Gallé à 24 ans quand éclate la guerre de 1870 qui aboutit après la défaite française à l’annexion par la Pusse des provinces d’Alsace et de Lorraine suite au Traité de Versailles du 1er mars 1871. Une blessure pour la France et pour le jeune artiste qui est séparé de ses amis de Meisenthal, désormais dans la zone d’occupation allemande. Gallé voyage alors, d’abord à Londres puis à Paris, visitant les musées où il admire notamment les émaux des verreries islamiques et les travaux de Philippe-Joseph Brocard et du japoniste Eugène Rousseau. De retour en France, il monte son propre atelier de verrerie et continue à s’investir dans l’affaire familiale dont il prend la direction en 1877. Là, Emile Gallé développe en premier lieu l’activité verrière suivant une logique simple et rationnelle : s’assurer une production commerciale assez rentable pour pouvoir en parallèle innover, rechercher, et créer des pièces uniques et artistiques. Ces premières pièces personnelles sont présentées en 1878 à l’Exposition de l’Union Centrale de Paris, dévoilant notamment la patriotique Croix de Lorraine et le Chardon Nancéien parmi leurs motifs décoratifs.

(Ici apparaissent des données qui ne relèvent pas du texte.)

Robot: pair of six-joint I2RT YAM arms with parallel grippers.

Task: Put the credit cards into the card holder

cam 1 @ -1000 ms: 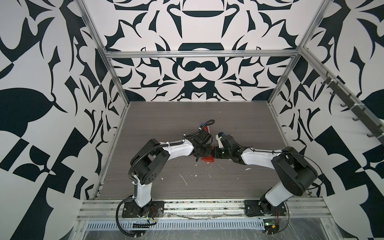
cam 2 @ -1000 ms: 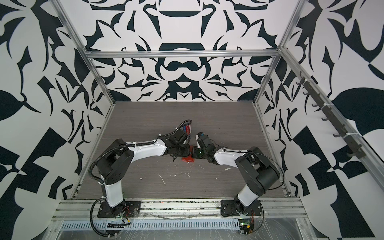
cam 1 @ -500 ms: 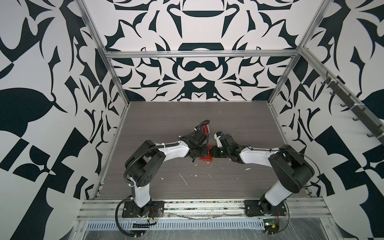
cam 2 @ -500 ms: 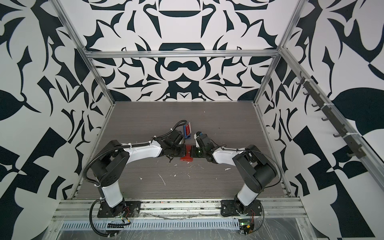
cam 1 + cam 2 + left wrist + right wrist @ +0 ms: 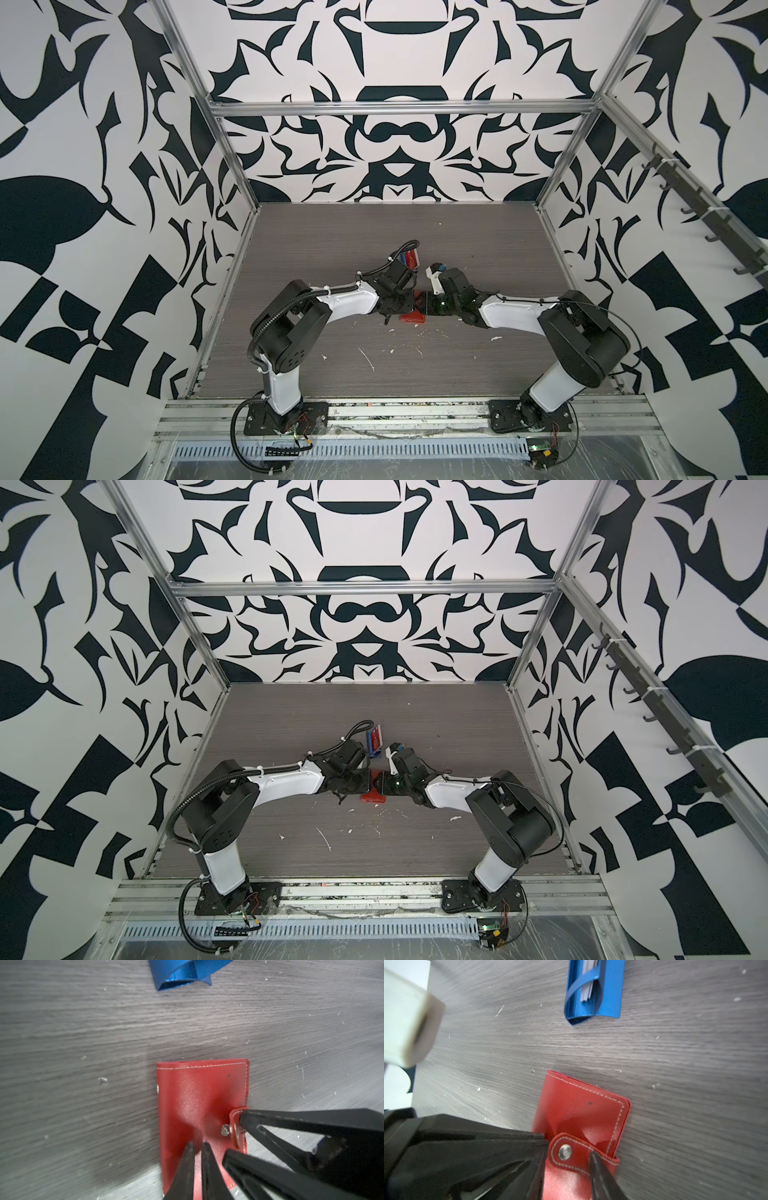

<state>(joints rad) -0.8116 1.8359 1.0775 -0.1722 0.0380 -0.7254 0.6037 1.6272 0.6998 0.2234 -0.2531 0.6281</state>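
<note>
Right wrist: cards (image 5: 586, 989) in blue rack (image 5: 611, 991) | left wrist: left claw (image 5: 197, 1146) pressed together, right claw (image 5: 233, 1137) spread

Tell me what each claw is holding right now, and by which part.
Nothing looks gripped. The right claw stands open around the snap tab of the card holder; the left claw, nearly shut, only presses its tips on the cover.

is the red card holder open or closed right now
Closed: the card holder lies folded flat on the table, cover up, no sleeves showing. Whether its snap tab is fastened, cannot tell.
</note>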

Par la suite, Gallé n’aura de cesse de développer son établissement, qu’il dote de nouveaux fours en 1884, d’ateliers modernes et bien aérés et de bureaux d’étude pour les nouveaux modèles avec pour les inspirer des parterres de fleurs qu’il plante lui-même. Le maître nancéien en effet étudiera la Nature toute sa vie , tant en scientifique qu’en artiste, suivant un intérêt passionné qui est aux fondements de son art et lui inspirera sa devise qu’il fait sculpter la porte de son atelier de Nancy : "Ma racine est au fond des bois" .
En 1885, Emile Gallé étend ses activités à l'ébénisterie, ce qui lui vaut de la part de son ami Roger Marx le surnom "homo triplex" car il travaille désormais la terre, le verre et le bois. Il installe dans son établissement un atelier dédié pour y développer marqueterie et sculpture sur bois, avec toujours cette recherche qui est celle de l’Art Nouveau : allier le beau à un marché relatif afin d’embellir tous les aspects de la vie quotidienne.
Son premier ensemble mobilier est présenté à l’Exposition Universelle de 1889 à Paris, une réussite couronnée par une médaille d’or ainsi que le Grand Prix (pour ses verreries).
Ce succès sera un moteur puissant et les années 1890 de Gallé sont d’une fertilité qui va crescendo.
Soutenu par de riches mécènes qui lui passent parfois de somptueuses commandes, Emile Gallé est également un entrepreneur à la tête d’une industrie d’art qui emploiera à son apogée près de 300 personnes. Afin de ne plus dépendre de Meisenthal pour la production de ses verreries, il ouvre sa propre cristallerie à Nancy, dont la mise à feu a lieu le 29 mai 1894. Cela lui permet de poursuivre ses recherches techniques et esthétiques sur le travail du verre, créant de nouveaux procédés de fabrication parmi lesquels deux brevets déposés en 1898 pour "un genre de décoration et patine sur cristal" et "un genre de marqueterie de verres et cristaux".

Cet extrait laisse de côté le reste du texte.